Task:
Records appear below. Give all of them again, exactly.

Entries taken from a collection:
::::::::
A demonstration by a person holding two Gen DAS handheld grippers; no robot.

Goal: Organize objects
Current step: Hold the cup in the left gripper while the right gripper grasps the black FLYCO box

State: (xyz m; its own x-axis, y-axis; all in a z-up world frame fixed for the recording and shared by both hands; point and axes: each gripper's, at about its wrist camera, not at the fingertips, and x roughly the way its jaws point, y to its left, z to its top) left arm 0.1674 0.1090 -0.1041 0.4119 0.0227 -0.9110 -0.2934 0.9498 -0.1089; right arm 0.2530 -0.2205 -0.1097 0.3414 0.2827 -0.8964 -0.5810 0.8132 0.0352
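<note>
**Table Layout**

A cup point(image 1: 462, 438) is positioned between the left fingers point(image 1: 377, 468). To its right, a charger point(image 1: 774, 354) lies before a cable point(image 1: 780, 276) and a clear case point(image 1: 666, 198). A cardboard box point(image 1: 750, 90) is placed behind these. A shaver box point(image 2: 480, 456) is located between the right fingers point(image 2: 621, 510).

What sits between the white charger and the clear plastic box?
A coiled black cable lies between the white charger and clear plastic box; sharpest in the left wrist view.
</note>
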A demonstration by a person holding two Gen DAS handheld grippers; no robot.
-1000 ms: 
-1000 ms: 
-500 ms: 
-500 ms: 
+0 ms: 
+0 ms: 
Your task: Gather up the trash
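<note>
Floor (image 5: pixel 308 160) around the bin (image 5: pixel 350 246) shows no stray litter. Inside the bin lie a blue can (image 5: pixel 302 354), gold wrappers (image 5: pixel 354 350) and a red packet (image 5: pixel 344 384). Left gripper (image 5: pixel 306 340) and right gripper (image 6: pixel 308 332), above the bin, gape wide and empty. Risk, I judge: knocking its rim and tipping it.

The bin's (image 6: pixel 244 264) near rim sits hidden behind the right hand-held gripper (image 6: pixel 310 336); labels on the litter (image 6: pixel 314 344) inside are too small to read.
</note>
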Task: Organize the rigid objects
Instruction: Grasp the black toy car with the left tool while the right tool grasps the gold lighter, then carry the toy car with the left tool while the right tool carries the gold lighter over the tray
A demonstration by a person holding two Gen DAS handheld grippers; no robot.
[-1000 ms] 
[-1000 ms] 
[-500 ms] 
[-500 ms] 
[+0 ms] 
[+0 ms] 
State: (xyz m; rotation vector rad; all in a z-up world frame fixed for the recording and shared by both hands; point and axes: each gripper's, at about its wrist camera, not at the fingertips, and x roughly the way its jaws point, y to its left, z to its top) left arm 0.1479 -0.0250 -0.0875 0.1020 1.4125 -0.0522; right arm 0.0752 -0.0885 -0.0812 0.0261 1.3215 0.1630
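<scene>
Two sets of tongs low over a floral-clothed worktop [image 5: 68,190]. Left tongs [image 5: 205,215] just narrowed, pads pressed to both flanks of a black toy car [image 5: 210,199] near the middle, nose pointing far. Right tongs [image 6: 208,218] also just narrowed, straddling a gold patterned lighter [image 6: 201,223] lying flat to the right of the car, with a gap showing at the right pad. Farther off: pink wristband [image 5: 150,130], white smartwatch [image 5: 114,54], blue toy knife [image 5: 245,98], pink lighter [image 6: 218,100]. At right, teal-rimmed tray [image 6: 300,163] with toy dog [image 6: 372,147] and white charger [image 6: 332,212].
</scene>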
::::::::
Task response:
A demonstration by a person holding two Gen DAS handheld grippers; no robot.

Goal: Organize objects
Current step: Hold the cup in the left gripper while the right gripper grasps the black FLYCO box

State: (xyz m; its own x-axis, y-axis; all in a z-up world frame fixed for the recording and shared by both hands; point and axes: each gripper's, at about its wrist camera, not at the fingertips, and x roughly the way its jaws point, y to its left, z to its top) left arm 0.1674 0.1090 -0.1041 0.4119 0.0227 -0.9110 -0.2934 0.9498 -0.1089; right arm 0.2530 -0.2205 -0.1097 0.3414 0.2827 -0.8964 -0.5810 0.8132 0.0352
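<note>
**Table Layout**

A cup point(image 1: 462, 438) is positioned between the left fingers point(image 1: 377, 468). To its right, a charger point(image 1: 774, 354) lies before a cable point(image 1: 780, 276) and a clear case point(image 1: 666, 198). A cardboard box point(image 1: 750, 90) is placed behind these. A shaver box point(image 2: 480, 456) is located between the right fingers point(image 2: 621, 510).

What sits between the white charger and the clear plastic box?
A coiled black cable lies between the white charger and clear plastic box; sharpest in the left wrist view.
</note>
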A demonstration by a person holding two Gen DAS handheld grippers; no robot.
-1000 ms: 
-1000 ms: 
-500 ms: 
-500 ms: 
+0 ms: 
+0 ms: 
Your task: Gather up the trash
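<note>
Floor (image 5: pixel 308 160) around the bin (image 5: pixel 350 246) shows no stray litter. Inside the bin lie a blue can (image 5: pixel 302 354), gold wrappers (image 5: pixel 354 350) and a red packet (image 5: pixel 344 384). Left gripper (image 5: pixel 306 340) and right gripper (image 6: pixel 308 332), above the bin, gape wide and empty. Risk, I judge: knocking its rim and tipping it.

The bin's (image 6: pixel 244 264) near rim sits hidden behind the right hand-held gripper (image 6: pixel 310 336); labels on the litter (image 6: pixel 314 344) inside are too small to read.
</note>
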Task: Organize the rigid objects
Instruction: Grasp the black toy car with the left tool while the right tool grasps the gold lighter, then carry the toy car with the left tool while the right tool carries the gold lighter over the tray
A demonstration by a person holding two Gen DAS handheld grippers; no robot.
[-1000 ms] 
[-1000 ms] 
[-500 ms] 
[-500 ms] 
[+0 ms] 
[+0 ms] 
State: (xyz m; rotation vector rad; all in a z-up world frame fixed for the recording and shared by both hands; point and axes: each gripper's, at about its wrist camera, not at the fingertips, and x roughly the way its jaws point, y to its left, z to its top) left arm 0.1479 -0.0250 -0.0875 0.1020 1.4125 -0.0522; right arm 0.0752 -0.0885 -0.0812 0.0261 1.3215 0.1630
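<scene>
Two sets of tongs low over a floral-clothed worktop [image 5: 68,190]. Left tongs [image 5: 205,215] just narrowed, pads pressed to both flanks of a black toy car [image 5: 210,199] near the middle, nose pointing far. Right tongs [image 6: 208,218] also just narrowed, straddling a gold patterned lighter [image 6: 201,223] lying flat to the right of the car, with a gap showing at the right pad. Farther off: pink wristband [image 5: 150,130], white smartwatch [image 5: 114,54], blue toy knife [image 5: 245,98], pink lighter [image 6: 218,100]. At right, teal-rimmed tray [image 6: 300,163] with toy dog [image 6: 372,147] and white charger [image 6: 332,212].
</scene>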

Whatever the exercise asked has now been answered.